#### Your instructions
For every line in the material, output its text exactly and exclude any image it holds.

START The data

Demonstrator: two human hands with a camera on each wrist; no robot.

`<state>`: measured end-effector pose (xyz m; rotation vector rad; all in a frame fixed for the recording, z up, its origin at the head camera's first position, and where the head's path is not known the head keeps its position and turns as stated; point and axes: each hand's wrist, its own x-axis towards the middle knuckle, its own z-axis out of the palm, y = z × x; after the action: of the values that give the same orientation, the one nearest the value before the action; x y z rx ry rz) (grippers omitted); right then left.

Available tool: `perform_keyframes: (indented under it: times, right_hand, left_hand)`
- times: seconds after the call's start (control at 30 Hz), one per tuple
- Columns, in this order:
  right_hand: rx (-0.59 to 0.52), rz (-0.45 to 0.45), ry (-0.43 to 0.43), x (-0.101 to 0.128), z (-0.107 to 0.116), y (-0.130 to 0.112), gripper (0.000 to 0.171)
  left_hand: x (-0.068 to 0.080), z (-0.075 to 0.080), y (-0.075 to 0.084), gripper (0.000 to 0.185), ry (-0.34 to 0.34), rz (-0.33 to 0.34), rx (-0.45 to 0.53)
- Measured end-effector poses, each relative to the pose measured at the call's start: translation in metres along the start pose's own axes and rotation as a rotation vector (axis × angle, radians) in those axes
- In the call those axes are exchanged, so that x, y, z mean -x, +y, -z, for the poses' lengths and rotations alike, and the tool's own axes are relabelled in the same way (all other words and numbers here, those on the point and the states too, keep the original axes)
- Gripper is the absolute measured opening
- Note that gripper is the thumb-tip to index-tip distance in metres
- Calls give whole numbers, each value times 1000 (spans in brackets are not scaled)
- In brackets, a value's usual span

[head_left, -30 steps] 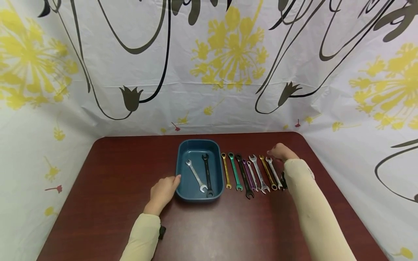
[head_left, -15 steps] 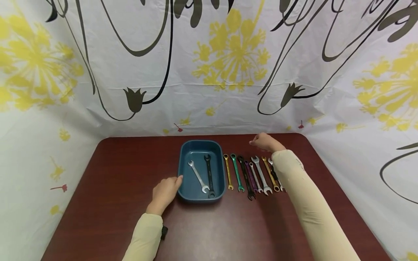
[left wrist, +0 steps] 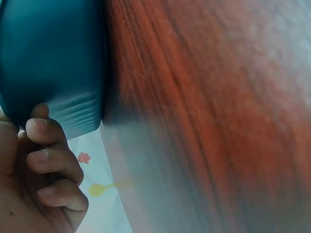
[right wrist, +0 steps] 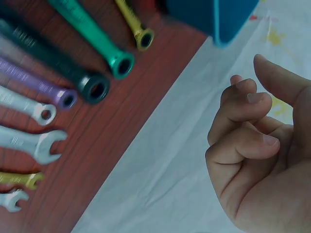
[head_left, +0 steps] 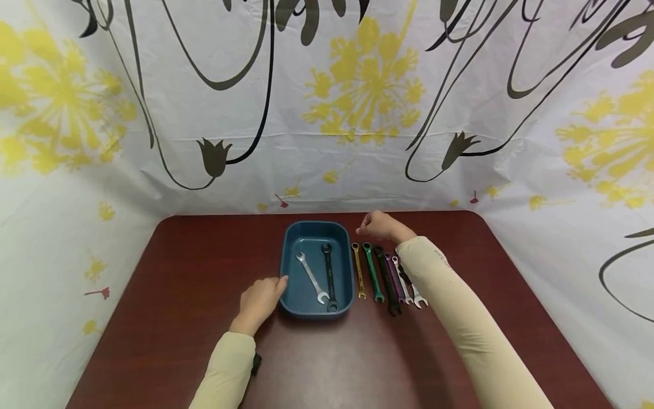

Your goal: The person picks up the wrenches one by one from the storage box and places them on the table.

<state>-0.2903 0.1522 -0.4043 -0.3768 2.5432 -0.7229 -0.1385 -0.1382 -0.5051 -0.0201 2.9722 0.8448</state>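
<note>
In the head view my left hand (head_left: 257,302) grips the near left rim of a blue plastic bin (head_left: 301,295). The left wrist view shows its fingers (left wrist: 51,160) curled by the bin wall. Inside lie a silver wrench (head_left: 313,278) and a black wrench (head_left: 329,278). My right hand (head_left: 380,225) hovers over the far ends of a wrench row, holding nothing; its fingers bend loosely and the thumb stands apart. Closest to the bin is a gold wrench (head_left: 359,272), then a green wrench (head_left: 373,272), a black wrench (head_left: 388,281) and a purple wrench (head_left: 394,279).
Right of these lie silver wrenches (right wrist: 46,145) and another gold wrench (right wrist: 19,177), partly hidden by my right sleeve (head_left: 460,301) in the head view. A dark red wooden table (head_left: 204,255) meets a flower-printed white cloth (head_left: 286,113) behind it.
My right hand has swept left above the row, from its right end to near the gold and green wrenches. My left hand stays on the bin.
</note>
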Motion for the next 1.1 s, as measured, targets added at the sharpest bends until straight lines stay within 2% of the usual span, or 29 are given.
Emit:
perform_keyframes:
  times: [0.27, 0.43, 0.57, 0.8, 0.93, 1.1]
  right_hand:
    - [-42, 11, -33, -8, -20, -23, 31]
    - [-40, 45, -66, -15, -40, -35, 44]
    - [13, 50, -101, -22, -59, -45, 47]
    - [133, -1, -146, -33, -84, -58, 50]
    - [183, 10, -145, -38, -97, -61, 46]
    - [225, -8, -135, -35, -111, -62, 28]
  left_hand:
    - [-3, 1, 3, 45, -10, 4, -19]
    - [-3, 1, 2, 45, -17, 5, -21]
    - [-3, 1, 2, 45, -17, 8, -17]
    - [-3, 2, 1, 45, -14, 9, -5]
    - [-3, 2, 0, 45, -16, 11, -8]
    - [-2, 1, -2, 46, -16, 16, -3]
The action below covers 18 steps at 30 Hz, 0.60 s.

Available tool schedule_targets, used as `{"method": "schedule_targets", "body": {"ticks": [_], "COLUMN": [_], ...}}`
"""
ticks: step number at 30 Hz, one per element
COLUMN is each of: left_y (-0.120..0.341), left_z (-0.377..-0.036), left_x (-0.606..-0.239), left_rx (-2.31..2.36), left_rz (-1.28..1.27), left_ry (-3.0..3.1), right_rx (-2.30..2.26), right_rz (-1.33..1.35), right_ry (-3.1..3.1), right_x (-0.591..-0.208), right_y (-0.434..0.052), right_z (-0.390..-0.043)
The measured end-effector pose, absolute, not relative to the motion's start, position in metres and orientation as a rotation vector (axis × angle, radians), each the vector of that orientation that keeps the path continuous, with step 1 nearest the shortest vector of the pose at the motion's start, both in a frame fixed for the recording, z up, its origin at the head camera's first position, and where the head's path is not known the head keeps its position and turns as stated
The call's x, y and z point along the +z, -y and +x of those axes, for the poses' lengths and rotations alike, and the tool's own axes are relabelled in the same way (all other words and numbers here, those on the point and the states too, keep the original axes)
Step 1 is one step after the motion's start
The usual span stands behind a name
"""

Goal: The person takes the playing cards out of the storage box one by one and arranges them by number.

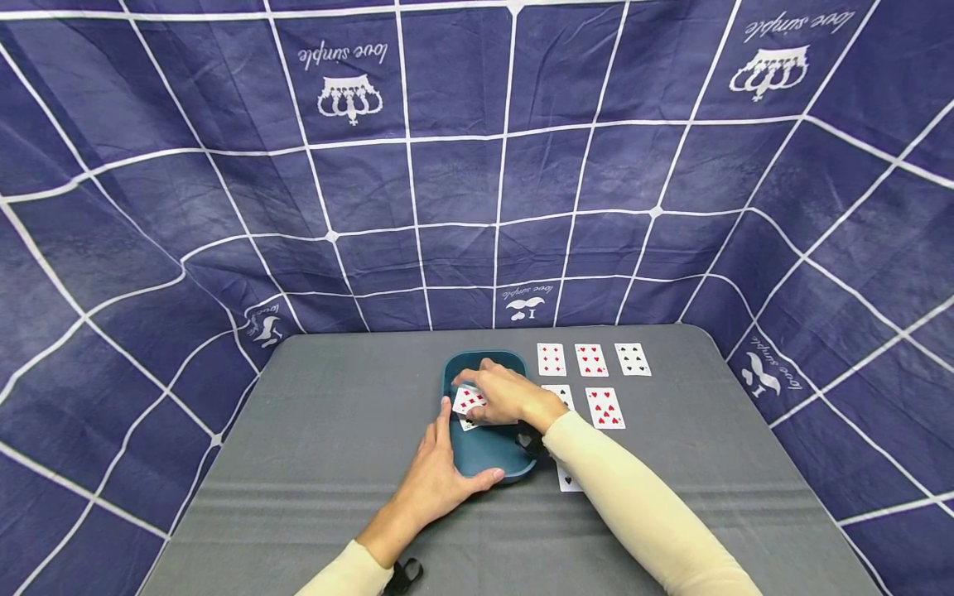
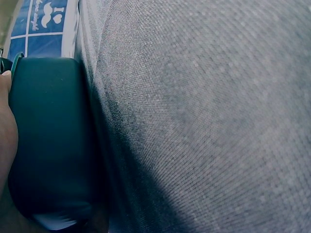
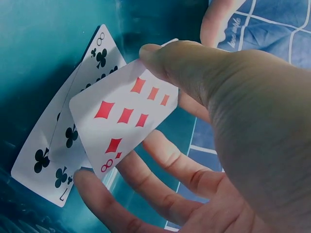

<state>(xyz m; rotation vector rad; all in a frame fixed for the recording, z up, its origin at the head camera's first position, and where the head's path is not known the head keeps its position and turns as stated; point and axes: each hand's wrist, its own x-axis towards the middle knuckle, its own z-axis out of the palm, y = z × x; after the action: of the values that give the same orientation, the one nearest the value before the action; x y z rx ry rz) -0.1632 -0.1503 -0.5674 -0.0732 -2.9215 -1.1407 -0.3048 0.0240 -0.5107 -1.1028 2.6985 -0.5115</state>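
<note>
One brace point: left hand, spread wide round the near-left corner of the tray, fingers along its left rim, thumb at the near rim. Not wrapped, so if it eases off, a knock could slide the tray on the table. Inside: seven of clubs, eight of clubs lapped askew over it. Eight of diamonds is held over both, pinched near one corner by the right hand, other fingers loose. Corner pinch only: card could pivot or slip if the thumb rolls. Lowest fingertip is right by the clubs pair, can't tell if touching; a drag would fan them. Black wrist device sits at the tray's right rim; low wrist could catch it. Sleeve crosses the black-suit card by the tray's near-right corner; contact unclear, low forearm could shift it. Heart card, beyond the sleeve toward the table's right edge: exposed only if the elbow swings wide.
</note>
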Motion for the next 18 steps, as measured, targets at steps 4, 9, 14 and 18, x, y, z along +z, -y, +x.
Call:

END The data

#### Task output
Demonstrator: two human hands with a camera on each wrist; no robot.

`<state>`: measured end-effector pose (xyz m; rotation vector rad; all in a frame fixed for the recording, z up, its origin at the head camera's first position, and where the head's path is not known the head keeps its position and turns as stated; point and axes: each hand's wrist, its own x-axis towards the middle knuckle, its own z-axis out of the palm, y = z × x; after the action: of the values that give the same orientation, the one nearest the value before the action; x y z rx ry rz) (grippers omitted); right then left.

Available tool: `perform_keyframes: (indented under it: times, right_hand, left_hand)`
- times: seconds after the call's start (control at 30 Hz), one per tuple
- Columns, in this order:
  right_hand: rx (-0.59 to 0.52), rz (-0.45 to 0.45), ry (-0.43 to 0.43), x (-0.101 to 0.128), z (-0.107 to 0.116), y (-0.130 to 0.112), gripper (0.000 to 0.171)
  left_hand: x (-0.068 to 0.080), z (-0.075 to 0.080), y (-0.075 to 0.084), gripper (0.000 to 0.185), ry (-0.34 to 0.34), rz (-0.33 to 0.34), rx (-0.45 to 0.53)
- Measured end-effector poses, each relative to the pose measured at the call's start: translation in metres along the start pose's own axes and rotation as a rotation vector (axis × angle, radians) in those axes
- In the call those axes are exchanged, so that x, y, z mean -x, +y, -z, for the poses' lengths and rotations alike, and the tool's own axes are relabelled in the same way (all other words and numbers here, those on the point and the states too, keep the original axes)
- Gripper is the absolute measured opening
- Note that gripper is the thumb-tip to index-tip distance in metres
- Calls give whole numbers, each value times 1000 (spans in brackets are not scaled)
- In brackets, a value's usual span

[head_left, -30 steps] 
[head_left, -15 steps] 
[left wrist, +0 steps] 
[right wrist, +0 steps] 
[head_left, +0 steps] 

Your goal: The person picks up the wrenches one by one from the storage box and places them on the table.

<state>-0.2903 0.1522 -0.4043 -0.3768 2.5432 -0.7229 -0.1385 -0.1382 -0.5051 -0.0201 2.9722 0.8448</state>
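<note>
In the head view my left hand (head_left: 257,302) grips the near left rim of a blue plastic bin (head_left: 301,295). The left wrist view shows its fingers (left wrist: 51,160) curled by the bin wall. Inside lie a silver wrench (head_left: 313,278) and a black wrench (head_left: 329,278). My right hand (head_left: 380,225) hovers over the far ends of a wrench row, holding nothing; its fingers bend loosely and the thumb stands apart. Closest to the bin is a gold wrench (head_left: 359,272), then a green wrench (head_left: 373,272), a black wrench (head_left: 388,281) and a purple wrench (head_left: 394,279).
Right of these lie silver wrenches (right wrist: 46,145) and another gold wrench (right wrist: 19,177), partly hidden by my right sleeve (head_left: 460,301) in the head view. A dark red wooden table (head_left: 204,255) meets a flower-printed white cloth (head_left: 286,113) behind it.
My right hand has swept left above the row, from its right end to near the gold and green wrenches. My left hand stays on the bin.
</note>
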Motion for the next 1.1 s, as measured, targets added at the sharpest bends until straight lines stay within 2% of the usual span, or 29 are given.
Emit:
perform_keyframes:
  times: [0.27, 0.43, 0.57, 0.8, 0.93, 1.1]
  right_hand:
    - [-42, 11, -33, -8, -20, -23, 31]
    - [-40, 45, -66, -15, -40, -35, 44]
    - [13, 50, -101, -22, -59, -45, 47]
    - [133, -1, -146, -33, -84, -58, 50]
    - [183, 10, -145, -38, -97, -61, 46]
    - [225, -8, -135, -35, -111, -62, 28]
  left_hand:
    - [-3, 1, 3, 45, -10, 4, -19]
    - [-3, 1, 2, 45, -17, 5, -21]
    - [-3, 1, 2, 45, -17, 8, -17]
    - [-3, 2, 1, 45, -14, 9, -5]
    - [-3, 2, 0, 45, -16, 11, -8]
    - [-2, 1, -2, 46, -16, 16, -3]
The action below covers 18 steps at 30 Hz, 0.60 s.

Available tool schedule_targets, used as `{"method": "schedule_targets", "body": {"ticks": [_], "COLUMN": [_], ...}}`
"""
ticks: step number at 30 Hz, one per element
COLUMN is each of: left_y (-0.120..0.341), left_z (-0.377..-0.036), left_x (-0.606..-0.239), left_rx (-2.31..2.36), left_rz (-1.28..1.27), left_ry (-3.0..3.1), right_rx (-2.30..2.26), right_rz (-1.33..1.35), right_ry (-3.1..3.1), right_x (-0.591..-0.208), right_y (-0.434..0.052), right_z (-0.390..-0.043)
The measured end-effector pose, absolute, not relative to the motion's start, position in metres and orientation as a rotation vector (axis × angle, radians), each the vector of that orientation that keeps the path continuous, with step 1 nearest the shortest vector of the pose at the motion's start, both in a frame fixed for the recording, z up, its origin at the head camera's first position, and where the head's path is not known the head keeps its position and turns as stated
The call's x, y and z point along the +z, -y and +x of those axes, for the poses' lengths and rotations alike, and the tool's own axes are relabelled in the same way (all other words and numbers here, those on the point and the states too, keep the original axes)
Step 1 is one step after the motion's start
The usual span stands behind a name
"""

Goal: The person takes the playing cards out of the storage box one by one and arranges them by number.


<state>(xyz m; rotation vector rad; all in a frame fixed for the recording, z up, its origin at the head camera's first position, and where the head's path is not known the head keeps its position and turns as stated; point and axes: each hand's wrist, its own x-axis towards the middle knuckle, its own z-axis out of the palm, y = z × x; after the action: of the values that give the same orientation, the one nearest the value before the action; x y z rx ry rz) -0.1632 -0.1503 -0.5674 -0.0732 -2.9215 -1.1407 -0.3048 0.0240 -0.5107 -1.1028 2.6985 -0.5115</state>
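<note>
One brace point: left hand, spread wide round the near-left corner of the tray, fingers along its left rim, thumb at the near rim. Not wrapped, so if it eases off, a knock could slide the tray on the table. Inside: seven of clubs, eight of clubs lapped askew over it. Eight of diamonds is held over both, pinched near one corner by the right hand, other fingers loose. Corner pinch only: card could pivot or slip if the thumb rolls. Lowest fingertip is right by the clubs pair, can't tell if touching; a drag would fan them. Black wrist device sits at the tray's right rim; low wrist could catch it. Sleeve crosses the black-suit card by the tray's near-right corner; contact unclear, low forearm could shift it. Heart card, beyond the sleeve toward the table's right edge: exposed only if the elbow swings wide.
</note>
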Motion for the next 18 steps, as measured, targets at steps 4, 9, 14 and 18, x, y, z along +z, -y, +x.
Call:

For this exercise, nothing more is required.